Learn from this! Maybe the Oxygen Level in your Shanty was getting Low and you did not realize it. You would just get Drowsy and then Nod Off - never to Awaken again. Maybe that Low Oxygen Sensor saved your Life today.


----------



## meats52 (Jul 23, 2014)

Jigging Jim said:


> Learn from this! Maybe the Oxygen Level in your Shanty was getting Low and you did not realize it. You would just get Drowsy and then Nod Off - never to Awaken again. Maybe that Low Oxygen Sensor saved your Life today.


 That possible. I'll have to make sure I don't zip it up tight like today. I usually leave the door unzipped a little but I didn't today because snow was coming in.


----------



## fishingful (Apr 5, 2004)

Mine did the exact same thing on the 16th. I couldn't figure out why and didn't trust it so I bought a new one for the erie trip this weekend. That may have been the issue. It was cold and had the shanty closed tight.


----------



## jbrown (Jun 4, 2008)

Its probly the safety tip-over switch that's acting up. Its a little black module inside there with two wires plugged into it... One from the thermocouple and the other up to the regulator. Open yout heater up and bypass that switch by putting a jumper in there. It'll probly fire right up.


----------



## Lil' Rob (Apr 11, 2004)

I had a similar problem with mine yesterday. First, I usually only run it with one propane tank.
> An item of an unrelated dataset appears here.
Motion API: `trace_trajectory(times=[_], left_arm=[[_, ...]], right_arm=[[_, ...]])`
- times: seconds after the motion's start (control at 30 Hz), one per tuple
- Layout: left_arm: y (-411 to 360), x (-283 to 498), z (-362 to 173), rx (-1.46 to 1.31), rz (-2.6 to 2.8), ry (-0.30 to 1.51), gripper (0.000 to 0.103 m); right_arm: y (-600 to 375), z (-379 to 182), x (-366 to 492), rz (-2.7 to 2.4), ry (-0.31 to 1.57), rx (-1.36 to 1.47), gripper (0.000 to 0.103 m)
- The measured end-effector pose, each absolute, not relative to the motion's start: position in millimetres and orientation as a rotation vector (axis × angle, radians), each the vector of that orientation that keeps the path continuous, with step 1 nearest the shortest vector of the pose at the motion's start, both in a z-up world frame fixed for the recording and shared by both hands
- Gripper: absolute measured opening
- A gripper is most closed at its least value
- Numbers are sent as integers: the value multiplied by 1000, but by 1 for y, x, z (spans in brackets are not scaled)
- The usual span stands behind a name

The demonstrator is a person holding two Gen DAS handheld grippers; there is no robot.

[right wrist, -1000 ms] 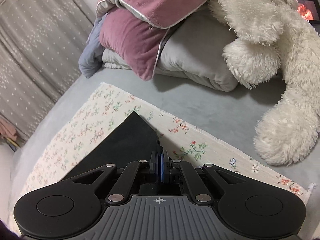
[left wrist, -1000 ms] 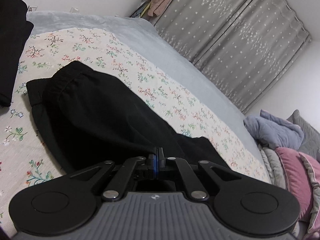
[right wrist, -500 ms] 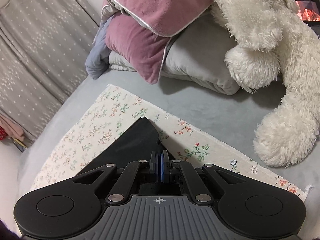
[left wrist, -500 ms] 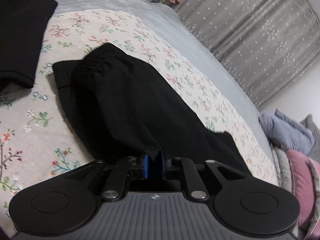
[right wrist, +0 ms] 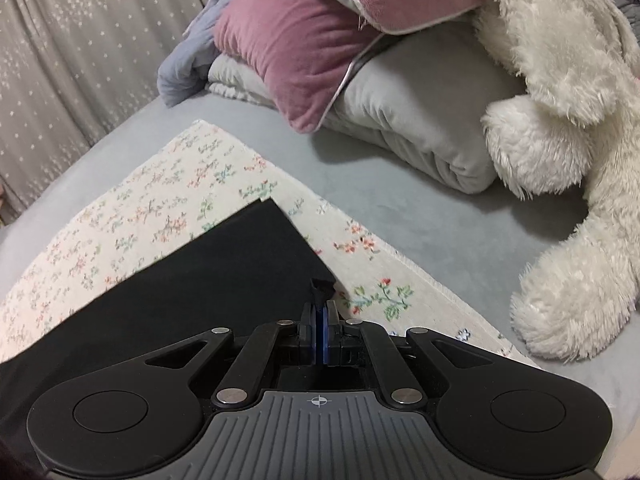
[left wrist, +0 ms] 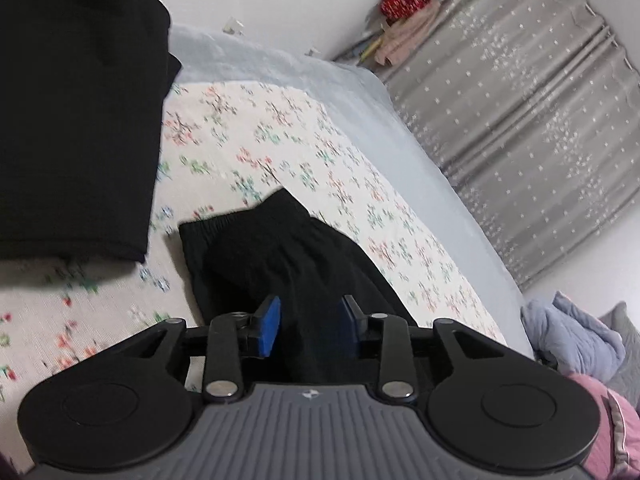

Second, I do re-fill my tanks with one of those adapters.

The heater ran fine on the first tank for several hours, and then I had the usual sputtering as it used up the last of the gas, and then the eventual shutdown. 

I swapped in a different tank and everything was normal for about a half hour, then it started sputtering, and shut down. I was able to get it running again about 10-15 minutes later. Again, after about a half hour, it shut down again. At that point, I packed up and headed back to truck, as it was getting close to time to leave anyways. Once back at the truck, it fired up right away.

With the first tank, I was in and out of the shanty a lot. With the second tank, I was more so inside, but had a door partially open. I thought about the possibility low oxygen levels, but have never had a problem in the past having the door partially open (unzipped about 8-10 inches). I also thought about the tip over safety, but things never moved.

I haven't yet messed with it today, but plan to do so later. Perhaps it was an issue with the oxygen level inside the shanty, or possibly that tip-over switch. 

Another possibility is a problem with that second tank, maybe its getting an issue with gas flow after it gets used for a while? Any thoughts on that?


----------



## crappeye90 (Feb 18, 2014)

I have had a similar problem, but it was because my buddy was smoking in the shanty. Once I learned it has the oxygen sensor on it, I crack the shanty doors every half hr or so and haven't had any problems ,with it since


----------



## randymcfishnsfun2 (Dec 24, 2014)

Rob, where did you get the adapter to refill the tanks?


----------



## Lil' Rob (Apr 11, 2004)

I don't recall where I got mine, as I have had it for a long time. However, they are readily available at a lot of stores. There was likely a thread about them recently this ice season, usually is a repeat each year. Here's a link to buy one, but you might find it cheaper elsewhere.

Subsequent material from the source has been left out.